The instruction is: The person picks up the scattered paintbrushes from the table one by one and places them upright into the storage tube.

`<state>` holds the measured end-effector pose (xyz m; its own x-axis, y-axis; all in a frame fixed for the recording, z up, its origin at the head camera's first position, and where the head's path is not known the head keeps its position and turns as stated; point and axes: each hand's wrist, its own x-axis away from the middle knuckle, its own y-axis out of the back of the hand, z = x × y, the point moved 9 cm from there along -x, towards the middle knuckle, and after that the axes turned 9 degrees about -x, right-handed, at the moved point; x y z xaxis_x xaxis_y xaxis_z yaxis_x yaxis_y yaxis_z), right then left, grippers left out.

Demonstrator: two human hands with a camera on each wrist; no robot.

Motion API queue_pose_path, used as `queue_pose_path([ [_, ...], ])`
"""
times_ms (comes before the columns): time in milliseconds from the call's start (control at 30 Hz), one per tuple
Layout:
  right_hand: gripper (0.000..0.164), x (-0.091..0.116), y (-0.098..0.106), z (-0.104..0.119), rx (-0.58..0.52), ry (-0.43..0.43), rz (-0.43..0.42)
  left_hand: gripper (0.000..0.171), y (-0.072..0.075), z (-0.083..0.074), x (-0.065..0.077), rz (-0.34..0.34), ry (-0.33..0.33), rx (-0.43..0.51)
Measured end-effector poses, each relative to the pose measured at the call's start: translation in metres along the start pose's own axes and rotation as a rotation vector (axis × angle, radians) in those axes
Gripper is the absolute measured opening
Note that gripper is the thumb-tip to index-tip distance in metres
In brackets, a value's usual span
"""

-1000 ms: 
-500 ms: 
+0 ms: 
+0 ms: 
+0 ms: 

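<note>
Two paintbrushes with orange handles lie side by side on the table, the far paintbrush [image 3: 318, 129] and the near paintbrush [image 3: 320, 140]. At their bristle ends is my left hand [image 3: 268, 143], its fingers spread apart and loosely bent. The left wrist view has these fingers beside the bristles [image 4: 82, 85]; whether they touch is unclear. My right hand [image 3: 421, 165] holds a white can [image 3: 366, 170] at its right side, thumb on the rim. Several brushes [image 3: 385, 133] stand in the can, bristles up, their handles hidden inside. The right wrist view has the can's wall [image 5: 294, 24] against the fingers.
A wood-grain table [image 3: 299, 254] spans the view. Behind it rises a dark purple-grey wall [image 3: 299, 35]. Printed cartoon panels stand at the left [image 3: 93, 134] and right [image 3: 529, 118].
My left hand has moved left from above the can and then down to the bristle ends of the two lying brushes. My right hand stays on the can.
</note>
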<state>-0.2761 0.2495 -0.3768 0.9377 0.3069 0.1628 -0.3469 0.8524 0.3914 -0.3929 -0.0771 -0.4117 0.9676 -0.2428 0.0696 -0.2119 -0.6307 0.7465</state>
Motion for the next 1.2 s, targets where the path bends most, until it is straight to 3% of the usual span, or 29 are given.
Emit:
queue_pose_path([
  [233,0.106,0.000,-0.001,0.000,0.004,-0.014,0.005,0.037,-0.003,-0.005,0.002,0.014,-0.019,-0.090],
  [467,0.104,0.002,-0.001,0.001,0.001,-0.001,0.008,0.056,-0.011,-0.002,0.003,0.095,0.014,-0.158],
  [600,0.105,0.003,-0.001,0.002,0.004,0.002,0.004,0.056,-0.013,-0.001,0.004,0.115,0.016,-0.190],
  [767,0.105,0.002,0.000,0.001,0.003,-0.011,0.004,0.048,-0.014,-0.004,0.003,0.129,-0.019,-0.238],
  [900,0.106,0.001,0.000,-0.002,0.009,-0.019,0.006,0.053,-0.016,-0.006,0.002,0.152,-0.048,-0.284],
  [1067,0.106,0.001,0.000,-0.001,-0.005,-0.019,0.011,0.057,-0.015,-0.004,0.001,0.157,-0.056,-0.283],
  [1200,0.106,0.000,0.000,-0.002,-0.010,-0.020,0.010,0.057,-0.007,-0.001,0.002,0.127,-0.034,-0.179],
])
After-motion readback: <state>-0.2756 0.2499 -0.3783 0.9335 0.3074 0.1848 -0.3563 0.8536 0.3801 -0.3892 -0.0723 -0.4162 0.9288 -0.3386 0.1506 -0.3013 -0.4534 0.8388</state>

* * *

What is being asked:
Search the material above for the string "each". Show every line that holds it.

Solution:
`<state>` holds the measured end-effector pose (xyz m; its own x-axis, y-axis; all in a frame fixed for the recording, z up, its origin at the head camera's first position, and where the head's path is not known the head keeps its position and turns as stated; point and axes: each hand's wrist, its own x-axis away from the middle knuckle, its own y-axis out of the back of the hand, z = x × y, the point moved 9 cm from there along -x, towards the middle knuckle, and after that the axes turned 9 degrees about -x, right-handed, at the moved point; x y z xaxis_x xaxis_y xaxis_z yaxis_x yaxis_y yaxis_z), right then left, grippers left out.
Demonstrator: two human hands with a camera on each wrist; no robot.
Measured end-effector poses, each relative to the pose measured at the call's start: translation in metres along the start pose's own axes and rotation as a rotation vector (axis × angle, radians) in those axes

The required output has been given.